Personally, I kindof like it. These two ranks are strongly correlated, which implies that this approach shouldn’t violate too many of your treasured assumptions. But it also manages to allow students to excel at their strengths, and forgives them for their weaknesses. The “troubling” part might be that the traditionally “worst” students tend to get the biggest boosts. There’s that one, down in the lower right, who would surely have failed the traditionally-graded class but who is in the upper ranges in the multiobjective ranks. Why is that?

It’s because I picked the data so the two tasks (paper and final) are uncorrelated with one another. What would happen if they were strongly correlated? Draw it and see; the more correlated the multiple grades, the closer the ranks will be to the traditional average. But what if they are more strongly anti-correlated? Here are the students’ grades for an oral presentation plotted against their paper grade (same ones as above):

You still want to add these two scores up? Even though it’s clear that people who do well on one assignment tend to do worse on the other? Eyeballing it, it seems to me that the highest-scoring person on the presentation is going to get a below-median grade that way. You want that?

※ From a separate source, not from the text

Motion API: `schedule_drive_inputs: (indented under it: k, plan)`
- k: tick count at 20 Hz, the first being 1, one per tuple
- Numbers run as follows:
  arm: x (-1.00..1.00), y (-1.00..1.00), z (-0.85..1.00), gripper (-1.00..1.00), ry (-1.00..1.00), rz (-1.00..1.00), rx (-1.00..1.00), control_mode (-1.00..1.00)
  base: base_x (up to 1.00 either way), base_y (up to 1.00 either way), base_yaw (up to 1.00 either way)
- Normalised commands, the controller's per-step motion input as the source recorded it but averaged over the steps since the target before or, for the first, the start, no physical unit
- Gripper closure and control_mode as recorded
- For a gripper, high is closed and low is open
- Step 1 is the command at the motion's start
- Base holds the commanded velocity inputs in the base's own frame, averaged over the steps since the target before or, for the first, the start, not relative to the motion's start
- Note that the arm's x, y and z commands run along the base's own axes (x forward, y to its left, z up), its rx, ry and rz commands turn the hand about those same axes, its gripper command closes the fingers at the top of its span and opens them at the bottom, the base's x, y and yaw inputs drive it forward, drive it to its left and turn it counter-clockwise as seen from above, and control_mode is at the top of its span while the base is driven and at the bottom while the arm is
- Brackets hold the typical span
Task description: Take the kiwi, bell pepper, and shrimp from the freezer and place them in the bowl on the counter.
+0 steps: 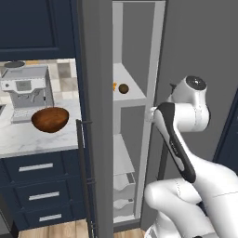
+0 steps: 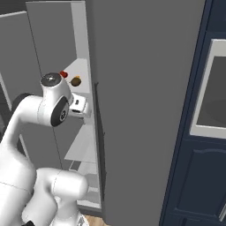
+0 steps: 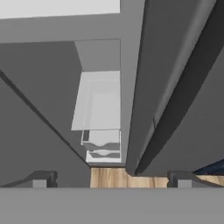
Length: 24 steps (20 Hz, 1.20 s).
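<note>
Step 1, reach into freezer point(image 1: 139, 28): pincer point(image 3: 111, 179) released, empty, aimed down at drawers; next, lift to shelf front edge for kiwi point(image 1: 123, 88).

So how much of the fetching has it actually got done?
The freezer stands open, but nothing has been fetched. The kiwi, shrimp and bell pepper sit on its upper shelf, and no food shows in the bowl on the counter. The tool is open and empty, pointing down at the lower drawers. All three trips remain.
</note>
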Motion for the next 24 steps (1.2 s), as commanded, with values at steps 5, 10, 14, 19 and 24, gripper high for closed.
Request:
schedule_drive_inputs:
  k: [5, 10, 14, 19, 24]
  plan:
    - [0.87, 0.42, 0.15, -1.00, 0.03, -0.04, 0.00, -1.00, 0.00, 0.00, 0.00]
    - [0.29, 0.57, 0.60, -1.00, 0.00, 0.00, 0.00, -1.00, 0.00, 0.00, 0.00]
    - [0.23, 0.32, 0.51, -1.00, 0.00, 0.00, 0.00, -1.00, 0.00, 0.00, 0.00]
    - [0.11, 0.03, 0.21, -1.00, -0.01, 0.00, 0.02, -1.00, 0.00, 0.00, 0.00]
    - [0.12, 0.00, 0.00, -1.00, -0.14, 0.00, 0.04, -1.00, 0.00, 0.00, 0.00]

You’re confident that presentation skills are exactly equivalent to final exam skills? I see. So that’s why you always put writing your talk off to the last minute.

No, really, lets talk about correlation for a minute. Let’s suppose that the big components we’re talking about here are qualitatively different tasks: quizzes and homeworks and speaking and singing and doing proofs and writing programs and explaining things and doing library research and writing well and making precision parts, say. If you plot some pair of these, and there’s a huge correlation in the students’ actual scores, what does that mean? If they’re anti-correlated, what does that mean? About you, and about your students, and about your “testing instruments”? About differential ability on both sides of the line?

As a decent instructor, you will give multiple assignments to your students. Whether you acknowledge it or not, the grades on those assignments will not only be subject to variability, but the assignments themselves will be different. Some assignments will inevitably stress different skills. Your students have heterogeneous ability and aptitude levels at those multiple skills.

Which of their skills is better? How much? And who are you to choose?

That last is not a question to offend. That’s a question about the nature of decision-making.